But Scevinus changed the conversation, and began all at once to praise Piso, exalting his family, his nobility of mind, his attachment to his wife, and, finally, his intellect, his calmness, and his wonderful gift of winning people.
"Cæsar is childless," said he, "and all see his successor in Piso. Doubtless, too, every man would help him with whole soul to gain power. Fenius Rufus loves him; the relatives of Annæus are devoted to him altogether. Plautius Lateranus and Tullius Senecio would spring into fire for him; as would Natalis, and Subrius Flavius, and Sulpicius Asper, and Afranius Quinetianus, and even Vestinius."
"From this last man not much will result to Piso," replied Petronius. "Vestinius is afraid of his own shadow."
"Vestinius fears dreams and spirits," answered Scevinus, "but he is a practical man, whom people wish wisely to make consul. That in his soul he is opposed to persecuting Christians, thou shouldst not take ill of him, for it concerns thee too that this madness should cease."
"Not me, but Vinicius," answered Petronius. "Out of concern for Vinicius, I should like to save a certain maiden; but I cannot, for I have fallen out of favor with Ahenobarbus."
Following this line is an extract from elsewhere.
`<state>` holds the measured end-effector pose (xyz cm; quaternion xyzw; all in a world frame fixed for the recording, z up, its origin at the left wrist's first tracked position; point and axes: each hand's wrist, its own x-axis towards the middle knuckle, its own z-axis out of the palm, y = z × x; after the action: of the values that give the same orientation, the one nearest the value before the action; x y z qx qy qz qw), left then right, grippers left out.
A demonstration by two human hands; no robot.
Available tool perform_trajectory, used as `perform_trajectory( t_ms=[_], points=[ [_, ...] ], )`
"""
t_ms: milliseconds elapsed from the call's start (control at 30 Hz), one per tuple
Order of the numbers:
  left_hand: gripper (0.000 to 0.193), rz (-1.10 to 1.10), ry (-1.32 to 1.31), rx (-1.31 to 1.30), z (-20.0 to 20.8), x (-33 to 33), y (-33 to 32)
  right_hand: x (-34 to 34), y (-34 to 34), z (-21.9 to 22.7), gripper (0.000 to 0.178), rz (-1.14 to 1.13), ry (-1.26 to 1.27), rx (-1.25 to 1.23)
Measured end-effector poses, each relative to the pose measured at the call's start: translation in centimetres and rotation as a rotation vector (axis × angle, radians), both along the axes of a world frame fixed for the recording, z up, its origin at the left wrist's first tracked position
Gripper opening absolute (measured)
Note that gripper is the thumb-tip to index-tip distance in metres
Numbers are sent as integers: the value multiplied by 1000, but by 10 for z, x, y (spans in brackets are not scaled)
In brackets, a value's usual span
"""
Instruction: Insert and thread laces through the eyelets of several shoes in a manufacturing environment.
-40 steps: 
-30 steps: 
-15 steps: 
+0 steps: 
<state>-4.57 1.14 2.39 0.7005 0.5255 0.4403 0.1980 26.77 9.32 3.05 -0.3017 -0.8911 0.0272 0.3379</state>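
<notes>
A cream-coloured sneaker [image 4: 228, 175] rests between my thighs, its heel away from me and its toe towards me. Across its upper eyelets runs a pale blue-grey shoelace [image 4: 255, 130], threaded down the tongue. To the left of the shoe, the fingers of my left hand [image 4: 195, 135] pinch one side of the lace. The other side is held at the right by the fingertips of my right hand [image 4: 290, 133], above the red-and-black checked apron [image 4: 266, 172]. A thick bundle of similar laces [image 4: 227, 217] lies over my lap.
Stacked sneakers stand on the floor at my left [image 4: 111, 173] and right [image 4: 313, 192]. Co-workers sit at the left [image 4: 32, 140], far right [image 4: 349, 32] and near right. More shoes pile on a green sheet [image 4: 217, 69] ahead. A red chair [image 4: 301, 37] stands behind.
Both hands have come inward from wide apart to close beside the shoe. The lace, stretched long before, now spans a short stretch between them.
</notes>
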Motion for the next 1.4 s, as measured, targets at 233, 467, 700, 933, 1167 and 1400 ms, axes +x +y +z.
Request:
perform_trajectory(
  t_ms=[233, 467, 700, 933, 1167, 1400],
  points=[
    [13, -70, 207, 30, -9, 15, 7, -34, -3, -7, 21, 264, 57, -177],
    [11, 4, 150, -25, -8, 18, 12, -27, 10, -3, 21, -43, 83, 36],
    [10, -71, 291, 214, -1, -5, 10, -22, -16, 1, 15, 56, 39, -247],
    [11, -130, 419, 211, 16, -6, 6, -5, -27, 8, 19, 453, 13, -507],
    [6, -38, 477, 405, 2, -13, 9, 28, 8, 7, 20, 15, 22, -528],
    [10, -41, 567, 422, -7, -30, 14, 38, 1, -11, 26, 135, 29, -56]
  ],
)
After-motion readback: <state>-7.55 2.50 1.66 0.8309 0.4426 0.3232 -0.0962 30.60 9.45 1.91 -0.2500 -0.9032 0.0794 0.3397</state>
"How is that? Dost thou not notice that Cæsar is approaching thee again, and beginning to talk with thee? And I will tell thee why. He is preparing again for Achæa, where he is to sing songs in Greek of his own composition. He is burning for that journey; but also he trembles at thought of the cynical genius of the Greeks. He imagines that either the greatest triumph may meet him or the greatest failure. He needs good counsel, and he knows that no one can give it better than thou. This is why thou art returning to favor."
"Lucan might take my place."
"Bronzebeard hates Lucan, and in his soul has written down death for the poet. He is merely seeking a pretext, for he seeks pretexts always."
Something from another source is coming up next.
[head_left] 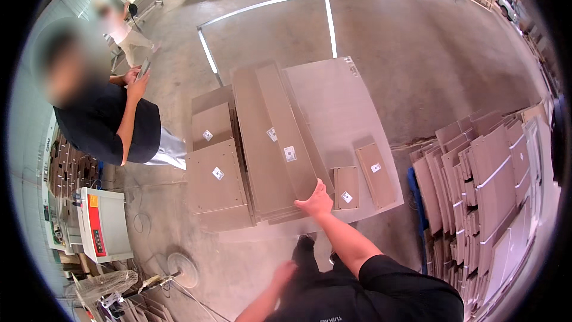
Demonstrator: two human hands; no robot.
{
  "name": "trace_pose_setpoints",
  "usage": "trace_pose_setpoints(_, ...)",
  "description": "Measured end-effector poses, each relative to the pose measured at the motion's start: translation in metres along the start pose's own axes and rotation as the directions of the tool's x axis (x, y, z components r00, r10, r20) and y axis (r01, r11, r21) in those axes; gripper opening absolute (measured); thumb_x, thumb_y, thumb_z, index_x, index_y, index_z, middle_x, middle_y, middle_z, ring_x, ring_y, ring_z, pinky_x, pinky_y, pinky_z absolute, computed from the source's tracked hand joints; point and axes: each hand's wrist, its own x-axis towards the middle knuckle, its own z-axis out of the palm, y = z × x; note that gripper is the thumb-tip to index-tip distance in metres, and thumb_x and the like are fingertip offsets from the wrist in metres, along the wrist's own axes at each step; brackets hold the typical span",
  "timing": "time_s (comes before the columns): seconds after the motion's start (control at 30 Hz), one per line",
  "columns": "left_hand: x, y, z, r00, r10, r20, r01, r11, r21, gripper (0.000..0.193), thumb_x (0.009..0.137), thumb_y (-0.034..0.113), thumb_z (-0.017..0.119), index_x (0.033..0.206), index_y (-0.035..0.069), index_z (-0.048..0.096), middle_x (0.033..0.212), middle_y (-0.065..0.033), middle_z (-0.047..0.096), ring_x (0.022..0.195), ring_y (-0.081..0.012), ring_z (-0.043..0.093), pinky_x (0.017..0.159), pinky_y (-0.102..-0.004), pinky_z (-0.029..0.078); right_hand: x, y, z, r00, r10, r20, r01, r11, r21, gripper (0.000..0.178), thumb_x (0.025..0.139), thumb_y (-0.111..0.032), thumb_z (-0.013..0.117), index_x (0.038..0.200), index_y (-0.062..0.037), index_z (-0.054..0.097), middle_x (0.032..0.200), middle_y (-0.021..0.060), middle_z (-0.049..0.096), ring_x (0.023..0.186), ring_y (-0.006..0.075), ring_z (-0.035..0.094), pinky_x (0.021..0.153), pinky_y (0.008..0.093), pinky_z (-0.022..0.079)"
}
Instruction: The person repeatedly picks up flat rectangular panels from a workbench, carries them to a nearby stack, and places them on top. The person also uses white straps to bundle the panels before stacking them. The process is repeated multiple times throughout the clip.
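Note:
Before me lies a stack of long brown boards (268,137) with white labels on top. At its near right corner, my right hand (317,200) grips the end of the uppermost narrow board (290,125), thumb at the near end and fingers on the right edge. My left hand (285,274) hangs low by my body, apart from the boards; motion blurs its fingers. Shorter labelled boards (219,173) are stacked to the left. Two small boards, one short (345,188) and one longer (376,173), rest to the right on a large flat sheet (339,101).
A person (107,107) in a dark shirt stands at left holding a phone-like object; another (122,27) is farther back. Strapped board stacks (482,191) stand at right by a blue pallet edge (417,203). A white machine (104,223) and fans (182,268) are at lower left.

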Motion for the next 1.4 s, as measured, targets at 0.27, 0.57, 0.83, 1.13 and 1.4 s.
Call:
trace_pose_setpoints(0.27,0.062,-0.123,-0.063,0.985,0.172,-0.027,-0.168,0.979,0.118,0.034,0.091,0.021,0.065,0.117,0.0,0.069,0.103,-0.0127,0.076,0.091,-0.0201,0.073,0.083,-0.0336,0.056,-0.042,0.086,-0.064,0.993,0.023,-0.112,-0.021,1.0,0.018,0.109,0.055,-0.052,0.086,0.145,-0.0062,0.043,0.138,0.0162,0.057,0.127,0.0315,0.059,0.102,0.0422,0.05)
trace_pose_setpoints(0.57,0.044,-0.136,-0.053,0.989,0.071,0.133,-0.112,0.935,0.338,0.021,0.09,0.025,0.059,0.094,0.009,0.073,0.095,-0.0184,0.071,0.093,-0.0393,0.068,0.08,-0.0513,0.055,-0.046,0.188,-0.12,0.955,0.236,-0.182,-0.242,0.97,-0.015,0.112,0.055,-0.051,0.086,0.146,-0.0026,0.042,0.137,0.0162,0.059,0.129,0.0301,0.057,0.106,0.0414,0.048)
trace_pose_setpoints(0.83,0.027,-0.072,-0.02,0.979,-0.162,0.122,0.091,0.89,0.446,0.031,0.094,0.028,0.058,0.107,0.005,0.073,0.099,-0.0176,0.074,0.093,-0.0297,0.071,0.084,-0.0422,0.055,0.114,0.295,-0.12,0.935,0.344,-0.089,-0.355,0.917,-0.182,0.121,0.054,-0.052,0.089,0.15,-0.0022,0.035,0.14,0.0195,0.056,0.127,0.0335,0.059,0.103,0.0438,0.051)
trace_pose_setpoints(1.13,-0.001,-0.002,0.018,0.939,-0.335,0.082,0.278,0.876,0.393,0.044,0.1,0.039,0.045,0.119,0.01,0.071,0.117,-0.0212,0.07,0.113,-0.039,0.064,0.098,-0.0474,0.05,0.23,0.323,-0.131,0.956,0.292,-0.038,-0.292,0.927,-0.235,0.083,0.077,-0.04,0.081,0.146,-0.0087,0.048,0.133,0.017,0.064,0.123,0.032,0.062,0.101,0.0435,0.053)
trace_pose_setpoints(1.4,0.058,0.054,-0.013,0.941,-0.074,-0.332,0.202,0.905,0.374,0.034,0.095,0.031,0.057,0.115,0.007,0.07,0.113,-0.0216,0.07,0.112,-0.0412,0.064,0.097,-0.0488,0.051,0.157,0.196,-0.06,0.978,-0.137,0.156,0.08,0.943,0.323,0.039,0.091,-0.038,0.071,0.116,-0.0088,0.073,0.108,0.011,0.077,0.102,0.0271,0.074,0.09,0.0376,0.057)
"By Castor!" said Petronius, "that may be. But I might have still another way for a quick return to favor."
"What?"
"To repeat to Bronzebeard what thou hast told me just now."
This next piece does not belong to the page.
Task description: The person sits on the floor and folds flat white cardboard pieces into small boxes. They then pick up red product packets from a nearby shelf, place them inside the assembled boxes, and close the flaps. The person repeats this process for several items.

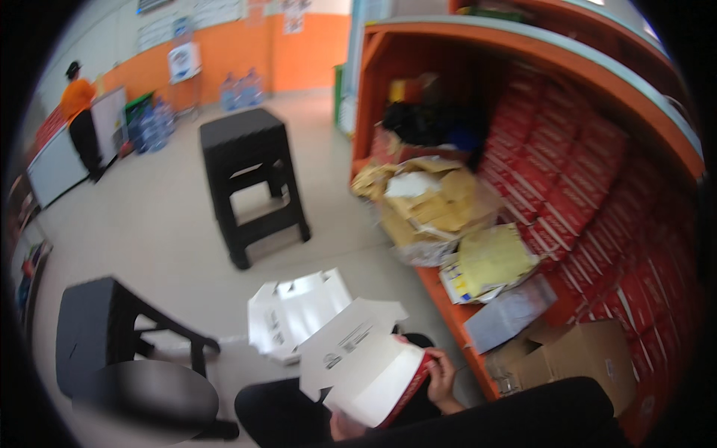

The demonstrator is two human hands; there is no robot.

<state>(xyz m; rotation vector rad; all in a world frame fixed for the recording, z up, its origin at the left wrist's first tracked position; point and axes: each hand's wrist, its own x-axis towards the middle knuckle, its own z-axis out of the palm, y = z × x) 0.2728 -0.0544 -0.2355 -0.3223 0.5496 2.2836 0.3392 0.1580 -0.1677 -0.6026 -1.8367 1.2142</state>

"I have said nothing!" cried Scevinus, with alarm.
Petronius placed his hand upon the Senator's shoulder. "Thou hast called Cæsar a madman, thou hast foreseen the heirship of Piso, and hast said, 'Lucan understands that there is need to hasten.' What wouldst thou hasten, carissime?"
Scevinus grew pale, and for a moment each looked into the eyes of the other.
"Thou wilt not repeat!"
"By the hips of Kypris, I will not! How well thou knowest me! No; I will not repeat. I have heard nothing, and, moreover, I wish to hear nothing. Dost understand? Life is too short to make any undertaking worth the while. I beg thee only to visit Tigellinus to-day, and talk with him as long as thou hast with me of whatever may please thee."
"Why?"
"So that should Tigellinus ever say to me, 'Scevinus was with thee,' I might answer, 'He was with thee, too, that very day.'"
Scevinus, when he heard this, broke the ivory cane which he had in his hand, and said,--"May the evil fall on this stick! I shall be with Tigellinus to-day, and later at Nerva's feast. Thou, too, wilt be there? In every case till we meet in the amphitheatre, where the last of the Christians will appear the day after tomorrow. Till we meet!"
"After to-morrow!" repeated Petronius, when alone. "There is no time to lose. Ahenobarbus will need me really in Achæa; hence he may count with me."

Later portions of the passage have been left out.